И если они были такими же поджаристыми, горячими и аппетитными, значит, запись удалась, можно катить кассету на склад.
И еще одно новшество: прежде тетя Флора получала оценку сразу же. Довольные потребители говорили:
«Ну-ка, мать, поджарь еще пяток». Сейчас это формулировалось иначе: «Уважаемый директор, просим вас прислать полный каталог изделий кулинарного мастера Нгакуру». Так тетя Флора узнавала, что ее пирожки пришлись по вкусу в дальних лесных поселках, на уединенных островах и на айсбергах — там, куда не дотянулся еще кабель всеобщего ратоснабжения. Приятно знать, что твое угощение пришлось по вкусу в такой обширной округе. Тетя Флора очень гордилась новой работой, неустанно рассказывала о ней дочерям, приятельницам и соседкам, а Феникса, любимого внука брала с собой на ратокухню (что, по правде сказать, не разрешалось), даже позволяла ему ставить пироги в ратоматор и снимать пробу с копий.
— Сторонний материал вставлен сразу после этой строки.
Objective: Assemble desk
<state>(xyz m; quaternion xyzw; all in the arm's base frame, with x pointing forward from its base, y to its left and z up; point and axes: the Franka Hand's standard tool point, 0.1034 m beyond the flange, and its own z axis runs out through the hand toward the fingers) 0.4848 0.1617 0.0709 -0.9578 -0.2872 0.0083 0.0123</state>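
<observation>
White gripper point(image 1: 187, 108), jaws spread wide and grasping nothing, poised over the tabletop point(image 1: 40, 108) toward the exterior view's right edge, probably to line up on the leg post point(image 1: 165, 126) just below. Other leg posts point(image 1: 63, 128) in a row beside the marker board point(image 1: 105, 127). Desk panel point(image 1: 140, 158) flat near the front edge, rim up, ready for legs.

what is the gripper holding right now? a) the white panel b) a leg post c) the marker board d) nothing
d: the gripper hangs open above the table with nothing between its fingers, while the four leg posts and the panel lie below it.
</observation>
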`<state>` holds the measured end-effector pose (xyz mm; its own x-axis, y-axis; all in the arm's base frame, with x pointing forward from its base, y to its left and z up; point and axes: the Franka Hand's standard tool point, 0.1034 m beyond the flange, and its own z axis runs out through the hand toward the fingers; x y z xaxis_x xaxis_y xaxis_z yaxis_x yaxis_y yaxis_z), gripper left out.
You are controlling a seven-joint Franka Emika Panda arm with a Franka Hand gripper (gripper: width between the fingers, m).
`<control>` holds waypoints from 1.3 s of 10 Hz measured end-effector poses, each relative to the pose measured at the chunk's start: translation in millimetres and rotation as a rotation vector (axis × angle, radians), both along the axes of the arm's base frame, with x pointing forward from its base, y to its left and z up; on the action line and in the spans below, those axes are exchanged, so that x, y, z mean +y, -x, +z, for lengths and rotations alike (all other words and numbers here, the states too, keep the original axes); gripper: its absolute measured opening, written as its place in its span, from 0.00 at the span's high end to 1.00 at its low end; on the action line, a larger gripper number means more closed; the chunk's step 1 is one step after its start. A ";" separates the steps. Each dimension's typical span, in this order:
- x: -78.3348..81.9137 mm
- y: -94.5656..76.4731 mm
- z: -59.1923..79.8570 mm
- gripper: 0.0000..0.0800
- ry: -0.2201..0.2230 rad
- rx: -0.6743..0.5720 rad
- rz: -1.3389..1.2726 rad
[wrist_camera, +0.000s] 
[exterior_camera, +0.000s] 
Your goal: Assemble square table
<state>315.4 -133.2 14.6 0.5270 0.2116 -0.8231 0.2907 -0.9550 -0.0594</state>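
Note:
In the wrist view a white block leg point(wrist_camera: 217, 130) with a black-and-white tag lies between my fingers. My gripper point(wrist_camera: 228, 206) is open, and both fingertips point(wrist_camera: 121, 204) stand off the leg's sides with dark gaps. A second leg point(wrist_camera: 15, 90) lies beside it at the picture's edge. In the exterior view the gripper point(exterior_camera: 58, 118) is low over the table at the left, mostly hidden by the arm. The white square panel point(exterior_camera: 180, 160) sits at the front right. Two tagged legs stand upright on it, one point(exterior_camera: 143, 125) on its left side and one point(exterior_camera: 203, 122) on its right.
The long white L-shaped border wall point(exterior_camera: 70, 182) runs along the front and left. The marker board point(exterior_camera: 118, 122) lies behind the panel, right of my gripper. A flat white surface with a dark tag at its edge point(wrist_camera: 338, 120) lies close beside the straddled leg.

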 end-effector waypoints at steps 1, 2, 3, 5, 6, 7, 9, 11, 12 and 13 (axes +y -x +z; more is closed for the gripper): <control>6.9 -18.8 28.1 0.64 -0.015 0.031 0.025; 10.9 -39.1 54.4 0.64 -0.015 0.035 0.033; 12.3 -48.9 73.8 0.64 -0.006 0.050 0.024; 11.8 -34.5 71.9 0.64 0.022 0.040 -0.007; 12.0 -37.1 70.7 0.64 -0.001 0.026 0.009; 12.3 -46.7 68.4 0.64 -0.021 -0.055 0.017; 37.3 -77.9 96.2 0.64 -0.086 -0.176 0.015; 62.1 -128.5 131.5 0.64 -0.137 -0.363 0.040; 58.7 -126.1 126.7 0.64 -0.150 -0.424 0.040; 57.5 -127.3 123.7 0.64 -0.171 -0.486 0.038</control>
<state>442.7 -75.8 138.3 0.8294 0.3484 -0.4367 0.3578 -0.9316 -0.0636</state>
Фениксу только что исполнилось двенадцать. Он был в том трудном возрасте, когда мальчишка считает себя взрослым и самыми детскими способами, с постоянной опасностью для своих ног, рук и головы неустанно доказывает, что он взрослый. Феникс доказывал тоже и особенно рьяно своей однокласснице Норме — миловидной девочке с косичками над ушами, сложенными в узелки наподобие бараньих рожек.
Норма, однако, на Феникса смотрела свысока, называла его малюткой (он был моложе ее на два месяца) и предпочитала есть мороженое в обществе четырнадцатилетнего юноши, по имени Голиаф, тощего, длинноногого, длиннорукого и непомерно лопоухого.